How Kaypoh Aunty Works

Kaypoh Aunty is a sophisticated web application that automatically scrapes and classifies Google Maps reviews for any business or location. The name "Kaypoh Aunty" is a playful nod to the Singaporean colloquial term for a nosy, inquisitive person, reflecting the application's ability to thoroughly examine and understand user-generated content.

User Workflow

Input a Name

Enter the name of any business, landmark, or location you want to analyze into the search bar.

Scrape Reviews via Apify

The backend triggers an integrated Apify API call. Apify searches for the specified location on Google Maps and scrapes its reviews in real-time.

Classify Each Review

As reviews are collected, each one is passed through the Kaypoh Aunty classification engine using our two-stage process.

View Results

The application displays the scraped reviews along with the labels assigned by the classifier, allowing for immediate analysis and filtering.

Classification Categories

Kaypoh Aunty classifies reviews into the following categories. A single review can be assigned multiple labels if it meets the criteria for different categories:

🛍️ Advertisements

Identifies promotional content, URLs, phone numbers, and marketing language with call-to-action.

🚫 Spam

Filters out undesirable content with excessive punctuation, caps, spam-like usernames, or generic text.

😤 Rant Without Visit

Catches feedback from users who may not have had a firsthand experience, using phrases like "never visited" or hearsay language.

❓ Irrelevant Content

Flags reviews that are nonsensical, extremely short, test content, standalone questions, or contain gibberish.

✅ Useful Reviews

Recognizes detailed, helpful reviews with specific details, recommendation language, and balanced opinions.

Classification Engine

To ensure both speed and accuracy, every review is processed through a sophisticated two-stage pipeline:

Stage 1: Rule-Based Classification

A fast, rule-based classifier written in JavaScript runs first, designed to quickly catch obvious cases using predefined patterns and keywords.

Detection Triggers:

Advertisements: URLs, phone numbers, promotional language + call-to-action
Spam: Excessive punctuation & caps, spam-like usernames, very short generic text
Rant Without Visit: Phrases like "never visited," hearsay language, lack of personal details
Irrelevant Content: Extremely short text, test content, standalone questions, gibberish/symbols
Useful Reviews: Detailed text, specific details mentioned, recommendation language, balanced opinion

Stage 2: AI Model Classification

If a review doesn't match predefined rules, it's sent to a fine-tuned DistilBERT model hosted on Hugging Face for nuanced analysis.

Why DistilBERT?

DistilBERT is a smaller, faster, and lighter version of BERT that retains over 95% of BERT's language understanding capabilities while being significantly more performant for web applications.

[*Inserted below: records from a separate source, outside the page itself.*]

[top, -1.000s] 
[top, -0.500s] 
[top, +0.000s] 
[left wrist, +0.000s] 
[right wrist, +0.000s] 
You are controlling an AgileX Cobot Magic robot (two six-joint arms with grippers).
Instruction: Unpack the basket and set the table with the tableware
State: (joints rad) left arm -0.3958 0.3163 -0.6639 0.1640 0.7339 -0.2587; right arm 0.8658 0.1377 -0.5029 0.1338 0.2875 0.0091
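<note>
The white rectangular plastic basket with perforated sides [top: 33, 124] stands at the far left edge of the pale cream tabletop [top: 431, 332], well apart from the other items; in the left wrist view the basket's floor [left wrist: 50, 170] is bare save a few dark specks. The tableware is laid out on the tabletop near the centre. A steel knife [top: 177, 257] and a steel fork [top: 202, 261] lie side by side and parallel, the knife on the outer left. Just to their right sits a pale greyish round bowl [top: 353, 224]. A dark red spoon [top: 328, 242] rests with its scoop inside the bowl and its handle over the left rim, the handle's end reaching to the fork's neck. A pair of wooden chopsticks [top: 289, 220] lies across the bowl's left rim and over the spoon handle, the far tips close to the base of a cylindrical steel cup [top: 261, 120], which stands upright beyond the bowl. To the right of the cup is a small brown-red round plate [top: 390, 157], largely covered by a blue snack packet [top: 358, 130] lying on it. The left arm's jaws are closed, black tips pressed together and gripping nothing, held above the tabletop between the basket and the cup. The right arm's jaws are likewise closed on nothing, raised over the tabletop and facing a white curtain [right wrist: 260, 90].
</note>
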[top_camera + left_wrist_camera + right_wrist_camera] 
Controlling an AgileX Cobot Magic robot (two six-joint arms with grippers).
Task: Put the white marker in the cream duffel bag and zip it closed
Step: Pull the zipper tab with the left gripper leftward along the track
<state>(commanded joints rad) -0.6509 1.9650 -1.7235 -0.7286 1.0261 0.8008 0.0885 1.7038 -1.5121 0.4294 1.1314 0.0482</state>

Model Training & Performance

Dataset & Feature Engineering

The model was trained on a large dataset of Google local reviews from the UC San Diego McAuley Lab. To give the model more context, structured data like review ratings and photo presence were engineered into the text:

"Very good place nice things... [SEP] rating:5.0 has_pics:0"

The Challenge: Severe Class Imbalance

Initial data distribution was extremely imbalanced with 3,910 "Useful" samples but only 4 "Advertisement" samples. This would lead to poor model performance.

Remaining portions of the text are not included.